Journal of the Plague Year Issue 8
I spent a few moments yesterday reflecting on mass in a time of corona-virus, and how much worse the restrictions must have been in 1919. If memory serves me, Church services were still permitted if held outdoors, although I can’t find a definitive reference to outdoor services. In Father John Hope’s biography, there is references to the fact that Father Statham used the quarantine as an excuse to resume wearing the chasuble for high mass, which Archbishop Wright had banned a decade before as a “popish garment”. When I was in the choir, I have a vivid memory of the last chasuble laid up in a glass case at the back of the nave. It’s gone, now, as a gesture of reconciliation. I wonder what would happen if Fr Daniel were to resume wearing it during the current crisis?

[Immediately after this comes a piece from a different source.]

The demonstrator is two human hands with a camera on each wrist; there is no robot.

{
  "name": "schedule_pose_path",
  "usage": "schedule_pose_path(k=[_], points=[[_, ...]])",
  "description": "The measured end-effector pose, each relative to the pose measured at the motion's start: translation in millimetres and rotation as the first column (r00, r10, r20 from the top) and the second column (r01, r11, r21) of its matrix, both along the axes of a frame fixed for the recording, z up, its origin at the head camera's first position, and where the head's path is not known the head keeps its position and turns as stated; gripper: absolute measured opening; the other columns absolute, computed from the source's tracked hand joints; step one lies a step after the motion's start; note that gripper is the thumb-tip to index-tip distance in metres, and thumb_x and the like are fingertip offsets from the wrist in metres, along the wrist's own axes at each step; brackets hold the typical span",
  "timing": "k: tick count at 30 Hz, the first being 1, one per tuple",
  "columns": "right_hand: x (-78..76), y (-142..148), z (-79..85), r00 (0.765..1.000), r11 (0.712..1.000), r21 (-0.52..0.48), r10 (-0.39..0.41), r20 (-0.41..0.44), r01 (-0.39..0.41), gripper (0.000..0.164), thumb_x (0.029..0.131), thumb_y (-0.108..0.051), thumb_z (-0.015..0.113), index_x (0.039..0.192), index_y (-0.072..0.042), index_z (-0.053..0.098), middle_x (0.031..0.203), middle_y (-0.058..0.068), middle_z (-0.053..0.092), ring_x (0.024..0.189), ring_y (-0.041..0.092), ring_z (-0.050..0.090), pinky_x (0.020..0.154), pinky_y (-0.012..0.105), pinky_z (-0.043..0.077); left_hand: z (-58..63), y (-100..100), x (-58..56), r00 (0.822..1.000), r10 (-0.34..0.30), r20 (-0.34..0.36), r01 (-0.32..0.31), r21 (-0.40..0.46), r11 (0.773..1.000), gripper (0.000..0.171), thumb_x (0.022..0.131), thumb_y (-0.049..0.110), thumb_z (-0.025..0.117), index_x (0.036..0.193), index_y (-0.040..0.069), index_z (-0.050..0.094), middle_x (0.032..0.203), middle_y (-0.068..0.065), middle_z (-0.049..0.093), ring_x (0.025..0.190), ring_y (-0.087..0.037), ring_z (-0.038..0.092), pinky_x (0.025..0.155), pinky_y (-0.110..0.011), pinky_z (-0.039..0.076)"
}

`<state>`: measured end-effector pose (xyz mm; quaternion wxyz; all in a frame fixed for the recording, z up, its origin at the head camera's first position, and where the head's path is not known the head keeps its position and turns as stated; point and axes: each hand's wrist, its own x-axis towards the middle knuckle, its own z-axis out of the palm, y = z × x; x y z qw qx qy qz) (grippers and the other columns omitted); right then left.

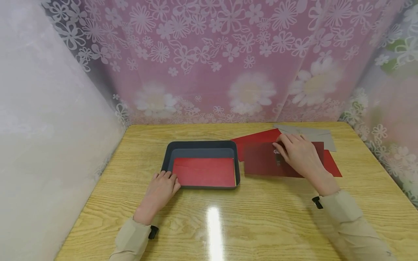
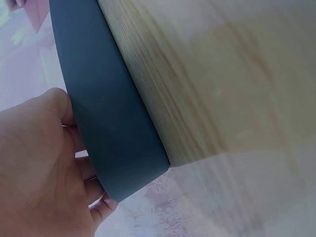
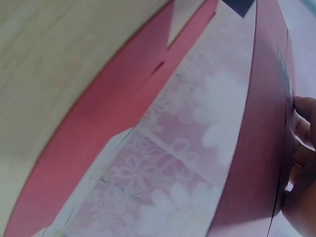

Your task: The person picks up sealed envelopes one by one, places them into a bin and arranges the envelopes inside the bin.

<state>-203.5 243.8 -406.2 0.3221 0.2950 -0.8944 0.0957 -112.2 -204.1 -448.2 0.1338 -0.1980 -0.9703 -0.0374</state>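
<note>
Curtain (image 1: 196, 72), pink with white flowers, behind wooden table (image 1: 267, 224). On table, dark tray (image 1: 202, 153), red envelope (image 1: 204, 172) lying inside; left hand (image 1: 161, 189) curls fingers over tray's near-left rim. Right of tray, dark red envelope (image 1: 261, 159), lifted, right hand (image 1: 302, 154) pinching upper edge; pale marking too small to read. Behind it, red paper (image 1: 256, 140) partly hidden, grey envelope (image 1: 321, 135) farther back.

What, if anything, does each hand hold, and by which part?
Right hand: dark red envelope, by its far long edge. Left hand: dark tray, by its near left corner.
</note>
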Motion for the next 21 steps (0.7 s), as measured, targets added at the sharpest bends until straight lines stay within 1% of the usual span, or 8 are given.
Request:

The other surprising fact about our last adventure with a pandemic—I leave polio out of it, even though vaccination against the disease was still regarded as a medical miracle when I had the unpleasant syrup (Sabin, I think)—was how mildly Australia and New Zealand suffered compared to American and Europe, let along the Pacific countries. Of course it came home with the soldiers, almost certainly from contact with Americans in the transportation camps in France as the diggers began the long trek home. There were three waves of infection and probably 12,000 Australians died from a population of 5 million, which would translate to a death rate of 48,000 were it to recur today (that’s pretty horrifying).
By coincidence, I read John Barry’s The Great Influenza last year, and while obsessed with the disease’s role in establishing medical science in the USA, the book had some comments about the Australian experience.
Australia had escaped. It had escaped because of a stringent quarantine of incoming ships. Some ships arrived there with attack rates as high as 43 percent and fatality rates among all passengers as high as 7 percent. But the quarantine kept the virus out, kept the continent safe, until late December 1918 when, with influenza having receded around the world, a troopship carrying ninety ill soldiers arrived…
The Great Influenza p.331
By then the strain had lost much of its lethality. In Australia the death rates from influenza were far less than in any other Westernized nation on earth, barely one-third that of the United States, not even one-quarter that of Italy. But it was lethal enough.
When it struck in January and February, the war had been over for more than two months. Censorship had ended with it. And so in Australia the newspapers were free to write what they wanted. And, more than in any other English-language newspaper, what they wrote of was terror.
The conclusion Barry reaches is surprising and supported by a great deal of oral history: Australia was the first major Allied country to be affected after the end of wartime censorship, the same censorship that led to the first reports of deaths to come from Spain, and not Kansas, where Patient Zero almost certainly originated. The reaction of the population of Sydney was to associate it with the Black Death, which had only recently been eliminated from the Rocks.
One Australian historian in the 1990s was recording oral histories. She was struck when people she interviewed mentioned “Bubonic Plague,” and she explored the issue further.
One subject told her, “I can recall the Bubonic Plague, people dying by the hundreds around us that was come back from the First World War.”
Another: “We had to get vaccinated. . . . And I bear the scar today where I was inoculated against the Bubonic Plague.”
Another: “I can remember the Plague. There were doctors going around in cabs with gowns and masks over their faces.”
Another: “They all wore masks . . . after the war and how they used to be worried here in Sydney . . . about the Plague.”
Another: “We were quarantined, our food was delivered to the front door. . . . We didn’t read about the Bubonic Plague. We lived it.”
Another: “[T]hey called it the Bubonic Plague. But in France they called it bronchial pneumonia. See that’s what they said my brother died from. . . .”
Another: “The Plague. The Bubonic Plague.
Rookwood has hidden mementos of the time, which is why it’s a good idea to visit the place voluntarily before it becomes compulsory. Sad stories, and too many: let’s hope we don’t see too many of these this time around.